The kit itself is quite extensive - and rather large. The long wings and thick, cigar shaped fuselage will require a deep shelf for display. It does, however, show off typical Tamiya engineering foresight throughout the kit. All the parts fit together well, and - in a trend they've continued using in kits such as their Mosquito - they've incorporated a sort of wing "spar" which fits through the fuselage and supports the (weighty) wings.
The most frustrating thing about this kit has nothing to do with Tamiya, but the design of the original bomber. Masking all the windows is a real pain. Expect to spend several hours working on the various curved surfaces, trying to get all the windows covered. An alternative I'd found on the worst of the surfaces (namely, the "dome" window on the tip of the nose glazing) - white glue. Just coat the clear areas with it, let it dry, and when you're done painting pop it off.
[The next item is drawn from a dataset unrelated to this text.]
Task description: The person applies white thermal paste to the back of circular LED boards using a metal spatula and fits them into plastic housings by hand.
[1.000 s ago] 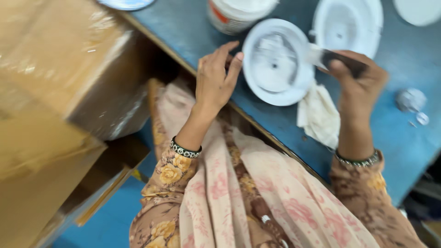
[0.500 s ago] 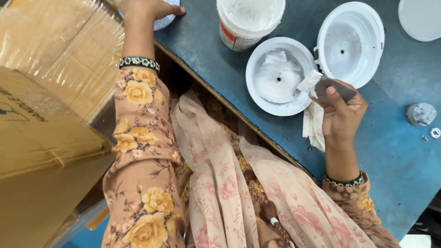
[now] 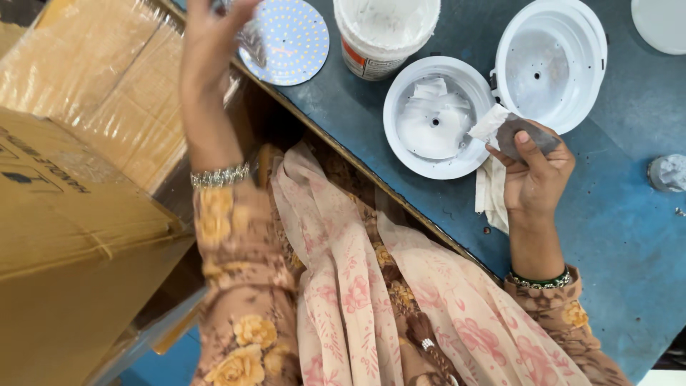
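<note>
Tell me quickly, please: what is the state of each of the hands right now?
Left hand: blurred, fingers on the round dotted disc; a firm grasp cannot be told.
Right hand: closed, holding a flat grey scraper with white paste.

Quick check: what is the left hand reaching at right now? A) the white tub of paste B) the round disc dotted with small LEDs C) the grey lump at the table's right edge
B: the left hand is raised at the round LED disc, its fingers overlapping the disc's left edge.
</note>
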`<action>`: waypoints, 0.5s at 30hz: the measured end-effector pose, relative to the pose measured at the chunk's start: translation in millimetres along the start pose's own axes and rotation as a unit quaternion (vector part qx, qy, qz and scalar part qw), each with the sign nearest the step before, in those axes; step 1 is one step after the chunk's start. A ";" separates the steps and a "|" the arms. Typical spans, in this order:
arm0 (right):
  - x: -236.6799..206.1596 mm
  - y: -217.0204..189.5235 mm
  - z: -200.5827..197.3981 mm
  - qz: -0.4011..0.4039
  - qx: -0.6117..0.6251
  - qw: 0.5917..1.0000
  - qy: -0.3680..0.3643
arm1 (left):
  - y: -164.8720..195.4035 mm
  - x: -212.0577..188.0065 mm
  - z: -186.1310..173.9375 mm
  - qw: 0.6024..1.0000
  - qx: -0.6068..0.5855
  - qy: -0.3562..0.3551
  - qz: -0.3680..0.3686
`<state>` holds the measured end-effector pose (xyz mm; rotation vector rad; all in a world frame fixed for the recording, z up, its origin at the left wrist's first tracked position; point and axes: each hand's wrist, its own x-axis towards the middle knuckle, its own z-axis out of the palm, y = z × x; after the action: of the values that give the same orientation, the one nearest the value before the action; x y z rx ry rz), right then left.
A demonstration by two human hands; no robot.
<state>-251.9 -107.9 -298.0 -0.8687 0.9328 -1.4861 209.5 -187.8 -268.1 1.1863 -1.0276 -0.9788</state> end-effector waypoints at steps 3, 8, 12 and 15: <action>1.0 -1.3 8.0 0.017 0.038 0.999 0.009 | -3.6 -65.1 9.9 0.802 -0.582 -0.127 -0.040; -2.7 -20.4 38.6 -0.053 -0.022 0.989 -0.134 | -36.6 -138.3 104.2 0.777 -0.576 -0.253 -0.010; -19.5 -45.2 69.8 -0.147 -0.187 0.933 -0.270 | -31.1 -146.9 145.2 0.825 -0.518 -0.226 -0.024; -33.4 -58.9 89.3 -0.187 -0.316 0.878 -0.307 | -22.8 -148.0 153.0 0.883 -0.421 -0.209 0.007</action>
<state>-191.8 -78.7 -208.1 -1.9607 0.7828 -1.0723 23.4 -84.9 -293.2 0.2423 -0.7769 -1.5009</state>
Works wonderfully.
The kit provides you with several marking options - some aircraft in a green/brown disruptive camoflage and some in standard IJN green over grey. They also supplied a seperate sheet of revised yellow wing ID leading edge markings, because the shade was wrong on the original sheet. Also, decide which version you want and watch the options for it - some have spinners installed on the props, while others leave the hub bare.
The kit also provides several armament options - which you will be stuck with depending on what you want! The original Betty didn't have bomb bay doors, but instead had various bomb bay covers. For regular bombing missions, the cover was left off. For reconnaissance or transport, it was put on, and for torpedo missions, a cover with a cutout for the "long lance" torpedo was fitted. Tamiya only gives you one cover, with a cutout guide moulded in the back for the torpedo version. Decide ahead of time what you want to build (though you could put off adding the cover, a seperate piece, until the end.)
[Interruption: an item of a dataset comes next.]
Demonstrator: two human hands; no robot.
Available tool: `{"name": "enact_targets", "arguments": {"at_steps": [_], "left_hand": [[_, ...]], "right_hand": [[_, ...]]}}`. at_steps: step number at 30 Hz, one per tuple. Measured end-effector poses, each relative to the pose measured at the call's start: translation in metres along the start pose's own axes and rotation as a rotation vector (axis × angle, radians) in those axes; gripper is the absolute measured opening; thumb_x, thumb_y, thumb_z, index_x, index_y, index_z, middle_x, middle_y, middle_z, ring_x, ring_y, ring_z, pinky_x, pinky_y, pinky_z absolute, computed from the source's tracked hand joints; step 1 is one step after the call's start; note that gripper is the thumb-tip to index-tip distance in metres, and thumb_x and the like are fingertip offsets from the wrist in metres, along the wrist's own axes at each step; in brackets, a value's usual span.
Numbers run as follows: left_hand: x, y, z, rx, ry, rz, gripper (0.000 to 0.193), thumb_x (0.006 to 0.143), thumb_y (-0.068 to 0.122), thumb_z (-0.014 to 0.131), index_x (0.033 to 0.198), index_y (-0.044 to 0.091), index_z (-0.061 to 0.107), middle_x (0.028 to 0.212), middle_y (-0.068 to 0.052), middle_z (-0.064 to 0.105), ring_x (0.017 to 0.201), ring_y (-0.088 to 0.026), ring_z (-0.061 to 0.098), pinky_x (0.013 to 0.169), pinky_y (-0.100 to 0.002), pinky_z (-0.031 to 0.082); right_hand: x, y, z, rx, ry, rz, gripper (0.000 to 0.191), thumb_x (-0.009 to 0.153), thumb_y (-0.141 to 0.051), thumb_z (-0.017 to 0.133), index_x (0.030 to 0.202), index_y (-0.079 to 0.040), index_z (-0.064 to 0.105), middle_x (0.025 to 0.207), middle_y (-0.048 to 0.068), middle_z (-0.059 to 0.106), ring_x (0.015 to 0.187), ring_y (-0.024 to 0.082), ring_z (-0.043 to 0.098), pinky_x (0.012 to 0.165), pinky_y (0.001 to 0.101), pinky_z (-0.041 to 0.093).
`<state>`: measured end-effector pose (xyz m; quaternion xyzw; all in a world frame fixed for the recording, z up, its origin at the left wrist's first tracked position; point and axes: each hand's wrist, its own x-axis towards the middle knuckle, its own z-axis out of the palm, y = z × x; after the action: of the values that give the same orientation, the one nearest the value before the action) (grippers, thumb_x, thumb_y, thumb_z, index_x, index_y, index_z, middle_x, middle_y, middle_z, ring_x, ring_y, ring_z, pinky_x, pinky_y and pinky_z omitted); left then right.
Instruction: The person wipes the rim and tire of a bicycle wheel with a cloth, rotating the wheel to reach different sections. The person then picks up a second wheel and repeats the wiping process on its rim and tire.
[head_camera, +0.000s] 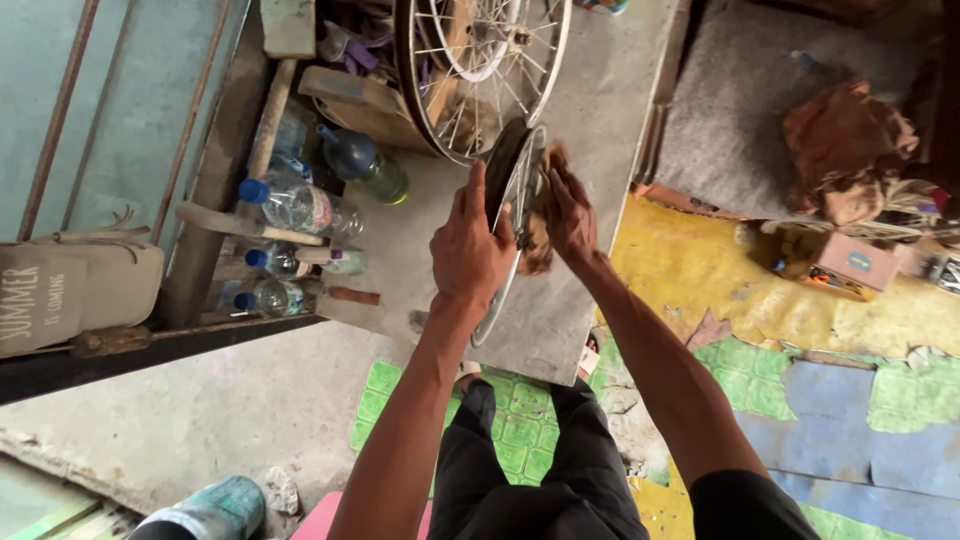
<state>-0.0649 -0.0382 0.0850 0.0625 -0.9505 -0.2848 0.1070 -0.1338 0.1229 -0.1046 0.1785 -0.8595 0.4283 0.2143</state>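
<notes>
Head view: we are clamping the left hand (468, 250) on the small wheel (512, 215) while the right hand (568, 215) is pressing a rag (537, 250) against it; steady grip matters.

Two bare hands show, the left hand (468, 250) and the right hand (568, 215), both on one small spoked wheel with a black tyre (508, 190). Besides that, one larger bare silver spoked wheel rim (480, 70) leans at the top, making two wheels in all. Five plastic bottles lie by the wall: three clear ones with blue caps (290, 203), one dark blue and green bottle (362, 162), and one pale capless one (340, 261). One small cardboard box (852, 262), one crumpled brown rag (845, 150), one beige cloth bag (75, 290)
</notes>
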Motion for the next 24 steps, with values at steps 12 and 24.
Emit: {"name": "enact_targets", "arguments": {"at_steps": [12, 24], "left_hand": [[0.012, -0.015, -0.001, -0.068, 0.005, -0.019, 0.069, 0.094, 0.019, 0.068, 0.155, 0.011, 0.038, 0.124, -0.018, 0.067, 0.096, -0.042, 0.071, 0.078, -0.05, 0.059], [0.007, -0.016, -0.005, -0.072, 0.094, -0.033, 0.063, 0.095, 0.019, 0.069, 0.152, 0.01, 0.044, 0.122, -0.018, 0.068, 0.098, -0.041, 0.072, 0.08, -0.048, 0.06]], "right_hand": [[-0.045, -0.013, 0.061, -0.112, -0.375, 0.299, 0.061, 0.092, -0.002, 0.053, 0.152, 0.004, 0.046, 0.155, 0.03, 0.043, 0.111, 0.051, 0.056, 0.097, 0.0551, 0.044], [-0.11, -0.063, 0.04, -0.025, -0.594, 0.452, 0.036, 0.101, -0.013, 0.039, 0.125, 0.001, 0.061, 0.13, 0.03, 0.06, 0.098, 0.051, 0.056, 0.089, 0.0591, 0.049]]}}
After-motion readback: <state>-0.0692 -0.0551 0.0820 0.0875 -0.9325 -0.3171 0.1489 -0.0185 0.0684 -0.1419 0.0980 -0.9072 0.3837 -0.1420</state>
This kit, for me, almost started to get put together by accident. I'd started prepainting while trying to decide what to build next - which led to test fitting, which led to gluing. The wings and fuselage, despite being so long, were not warped and fit together quite well. The long interior parts, painted RLM 66 Dark Grey (with some Metallic Blue Green on some surfaces) fit perfectly. Test fitting so far showed no seams between the fuselage halves or the fuselage and wings - which could be left off for ease of painting. I didn't do this (no idea why,) but no gaps are visible (or extant) at the wing join.
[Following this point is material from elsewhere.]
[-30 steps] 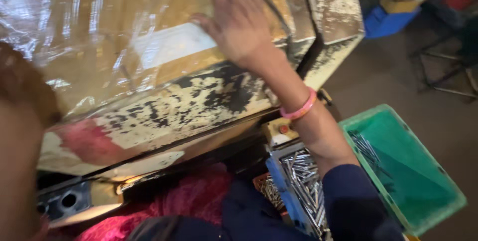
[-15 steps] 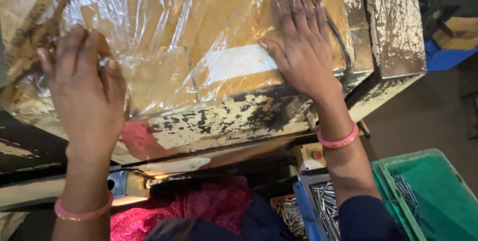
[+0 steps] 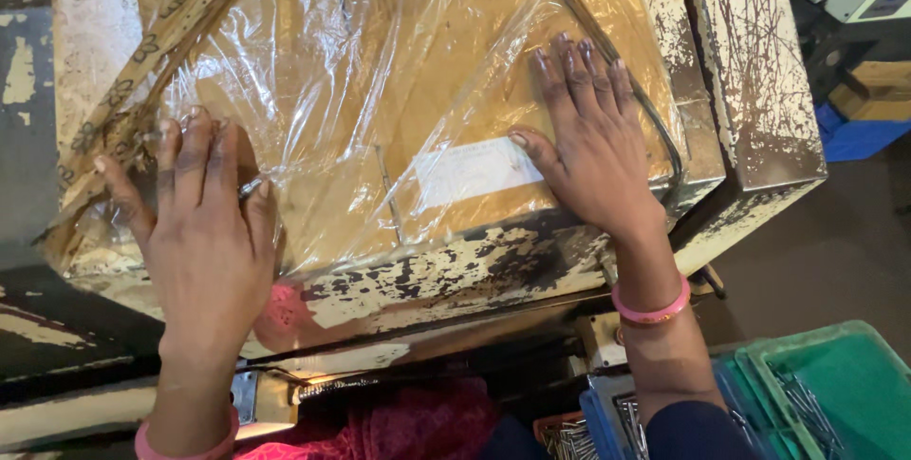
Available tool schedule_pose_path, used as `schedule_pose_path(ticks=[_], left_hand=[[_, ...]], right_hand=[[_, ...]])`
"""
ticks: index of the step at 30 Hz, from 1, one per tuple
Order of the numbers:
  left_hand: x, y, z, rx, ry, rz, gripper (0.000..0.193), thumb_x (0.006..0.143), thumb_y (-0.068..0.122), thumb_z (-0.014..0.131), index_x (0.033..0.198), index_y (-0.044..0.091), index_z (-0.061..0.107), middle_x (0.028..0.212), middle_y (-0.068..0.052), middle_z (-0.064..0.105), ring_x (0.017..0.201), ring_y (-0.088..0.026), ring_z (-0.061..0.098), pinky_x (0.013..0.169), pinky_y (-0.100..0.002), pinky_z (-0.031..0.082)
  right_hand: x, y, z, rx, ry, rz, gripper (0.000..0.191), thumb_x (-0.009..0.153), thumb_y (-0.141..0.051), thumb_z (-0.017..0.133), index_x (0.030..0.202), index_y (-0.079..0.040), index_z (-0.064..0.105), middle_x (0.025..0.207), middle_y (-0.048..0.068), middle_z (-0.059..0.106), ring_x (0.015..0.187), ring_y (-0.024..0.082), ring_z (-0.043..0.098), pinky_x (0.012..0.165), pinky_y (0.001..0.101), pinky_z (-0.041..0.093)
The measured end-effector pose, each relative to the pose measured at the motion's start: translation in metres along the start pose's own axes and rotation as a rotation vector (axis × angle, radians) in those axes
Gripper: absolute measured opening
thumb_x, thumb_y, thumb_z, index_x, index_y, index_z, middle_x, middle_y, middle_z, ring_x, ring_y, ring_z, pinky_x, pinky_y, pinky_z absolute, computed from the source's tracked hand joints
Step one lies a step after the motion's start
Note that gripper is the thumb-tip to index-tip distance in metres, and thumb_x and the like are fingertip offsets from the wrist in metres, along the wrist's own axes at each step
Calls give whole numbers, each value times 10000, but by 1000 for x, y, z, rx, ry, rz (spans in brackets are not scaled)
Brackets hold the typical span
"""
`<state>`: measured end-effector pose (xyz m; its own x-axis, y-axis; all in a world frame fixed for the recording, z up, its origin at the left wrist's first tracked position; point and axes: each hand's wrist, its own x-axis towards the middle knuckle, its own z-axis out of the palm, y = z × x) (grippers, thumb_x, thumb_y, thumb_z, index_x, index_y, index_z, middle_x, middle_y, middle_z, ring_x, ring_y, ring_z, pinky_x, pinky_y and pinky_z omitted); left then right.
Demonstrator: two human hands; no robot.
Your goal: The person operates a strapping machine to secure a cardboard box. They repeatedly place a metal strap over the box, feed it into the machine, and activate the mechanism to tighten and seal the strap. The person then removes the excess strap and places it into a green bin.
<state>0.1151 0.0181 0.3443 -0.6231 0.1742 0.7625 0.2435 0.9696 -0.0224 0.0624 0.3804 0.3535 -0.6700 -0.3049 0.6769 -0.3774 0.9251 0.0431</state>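
Both hands are pressing flat now; a second ago only the right hand (image 3: 588, 161) was showing. The left hand (image 3: 204, 232) is spreading open fingers on the clear plastic sheet (image 3: 380, 90), which is lying wrinkled over the brown cardboard (image 3: 474, 71) on the chipped metal table (image 3: 446, 275), gripping nothing.

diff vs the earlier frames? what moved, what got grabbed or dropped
The left hand, out of sight a second ago, came up onto the crinkled clear plastic sheet and now lies flat near its left edge. The right hand slid from the top of the sheet down toward the white rectangular label. Nothing gripped or released. The sheet stays spread over the chipped cream metal table; both palms stay flat.
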Motion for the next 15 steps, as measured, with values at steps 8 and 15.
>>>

The model pretty much does fall together. The only odd parts are the engine nacelles - be careful with your gluing and fitting (which I wasn't on one nacelle) and they should go together well. Also - attach the nosecone to the front of the fuselage with white glue. Just tack it on. Why? The windows around the sides of the nose are attached from the inside. When un-masking my Betty after painting, I managed to not only lose the nose machine gun (which slid inside the fuselage) but one set of two windows popped in as well. This was good, as I managed to cut a notch in a bit of sprue and move the nose machine gun back into position - but I have no idea where the windows have got to inside the fuselage, nor how I'll get them back into place.
The decals went on pretty well. The white is, unfortunately, translucent - but this wasn't a big suprise, especially considering how dark the underlying green is. If you do the aircraft I did (360) be sure the large white decal under the fuselage hinomarus is positioned fairly close to where it'll finally end up - they're a pain to move. The wing ID stripes went down pretty well - cut around the raised detail on the wing and it'll settle down nicely. Tamiya decals, however, do not seem to like Microsol very much. They are, however, thin enough to snuggle down into the detail on their own decently.
I got a little more adventurous with the weathering - Rub 'n buff left over from "metalizing" the torpedo, lightly applied with a ratty brush, works well for chipped leading edge paint and slightly "worn" areas. It doesn't look factory fresh, nor does the plane look as "ratted out" as some models do (though to be fair, it's authentic for Japanese aircraft. They were used heavily, and camoflage was often field applied without primer.) Last but not least - "invisible" nylon thread, added to the radio aerials to simulate the radio wire. A quick run over it with a Sharpie marker, and we're set.
The fit was, in general, fine. Masking the transparencies took several 1/2 - 1 hour sessions a day. After that, the kit pretty much fell together (no suprise.) Still, it's a good looking aircraft. It's also a big model - be sure you have plenty of room on a shelf for it.